## Exercise goal
Copy every line from the records that holds the word "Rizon".

** Recorded information follows **

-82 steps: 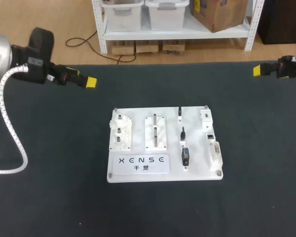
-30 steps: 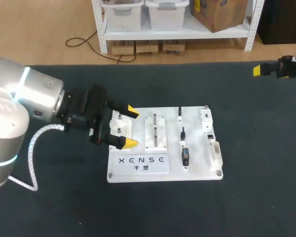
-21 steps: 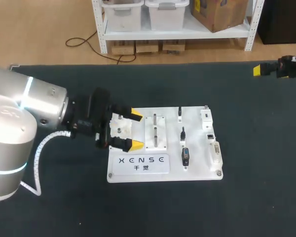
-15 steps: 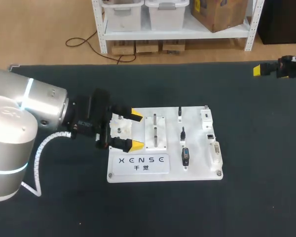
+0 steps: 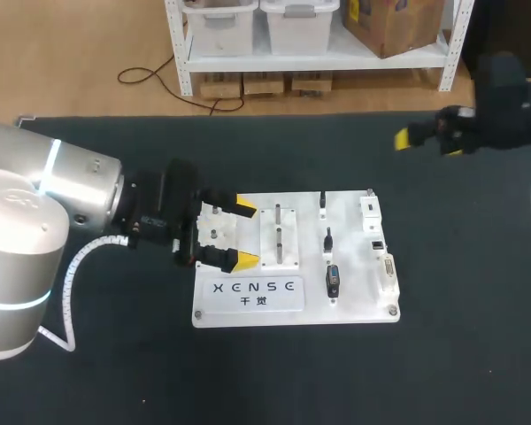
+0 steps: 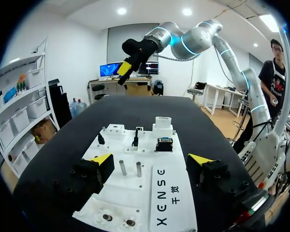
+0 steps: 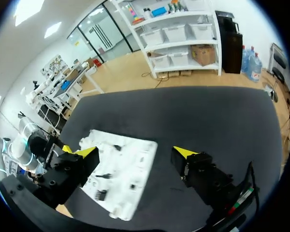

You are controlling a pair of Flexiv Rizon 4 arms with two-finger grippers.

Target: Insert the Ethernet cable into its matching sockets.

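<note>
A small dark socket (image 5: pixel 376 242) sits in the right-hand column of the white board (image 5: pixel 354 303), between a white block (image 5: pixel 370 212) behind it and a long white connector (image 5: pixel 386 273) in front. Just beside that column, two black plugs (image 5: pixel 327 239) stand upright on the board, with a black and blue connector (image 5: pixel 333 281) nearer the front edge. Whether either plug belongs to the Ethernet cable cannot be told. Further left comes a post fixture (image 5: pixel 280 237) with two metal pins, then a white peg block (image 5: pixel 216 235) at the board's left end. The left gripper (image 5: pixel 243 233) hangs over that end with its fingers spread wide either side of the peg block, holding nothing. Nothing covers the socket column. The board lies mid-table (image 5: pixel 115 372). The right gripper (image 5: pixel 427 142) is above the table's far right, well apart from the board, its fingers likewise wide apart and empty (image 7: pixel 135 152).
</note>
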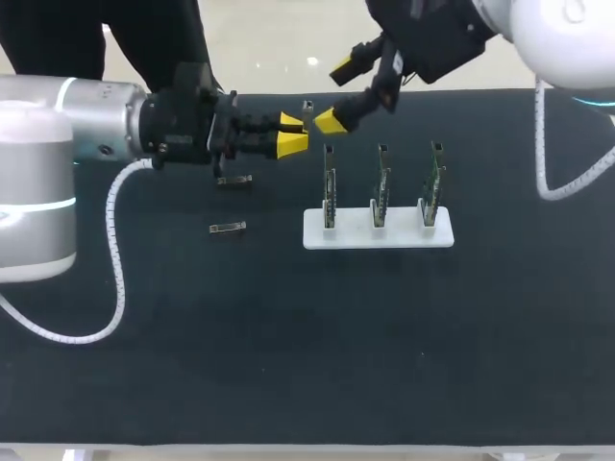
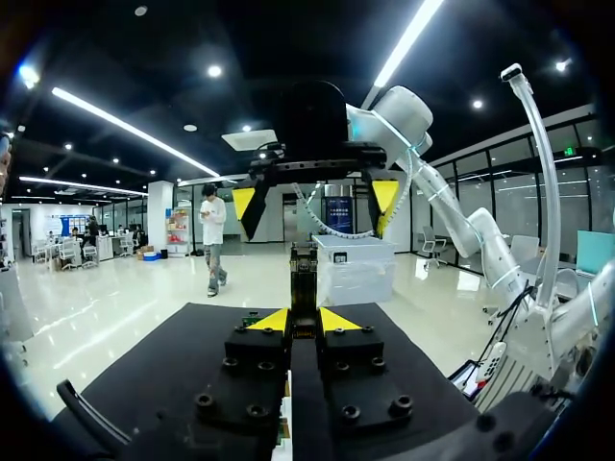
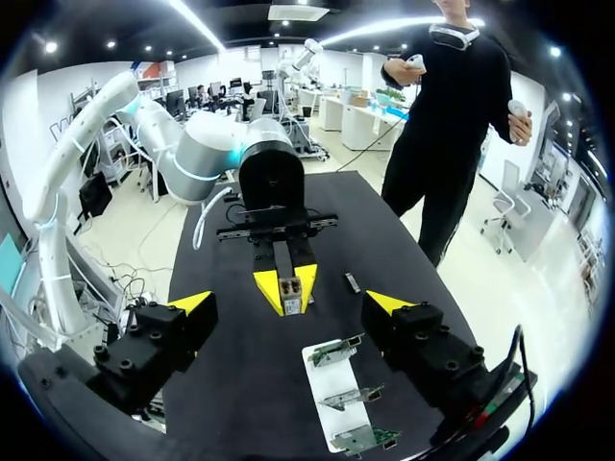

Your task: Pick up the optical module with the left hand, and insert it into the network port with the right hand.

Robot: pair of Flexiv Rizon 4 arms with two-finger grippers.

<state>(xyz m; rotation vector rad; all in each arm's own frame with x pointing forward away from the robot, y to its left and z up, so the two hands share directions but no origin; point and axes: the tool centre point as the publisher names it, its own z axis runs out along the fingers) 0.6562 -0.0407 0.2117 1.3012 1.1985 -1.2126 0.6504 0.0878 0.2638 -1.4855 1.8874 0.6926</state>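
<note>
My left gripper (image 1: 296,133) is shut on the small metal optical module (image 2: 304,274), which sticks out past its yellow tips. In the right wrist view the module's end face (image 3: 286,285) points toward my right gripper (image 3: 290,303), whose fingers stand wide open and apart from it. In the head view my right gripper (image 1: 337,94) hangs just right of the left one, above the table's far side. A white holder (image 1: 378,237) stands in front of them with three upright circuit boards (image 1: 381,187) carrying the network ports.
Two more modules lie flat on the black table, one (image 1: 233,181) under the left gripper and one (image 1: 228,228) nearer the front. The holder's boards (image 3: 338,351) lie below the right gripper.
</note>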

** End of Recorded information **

## Written response
You are controlling a pair of Flexiv Rizon 4 arms with two-finger grippers.
Robot: pair of Flexiv Rizon 4 arms with two-finger grippers.

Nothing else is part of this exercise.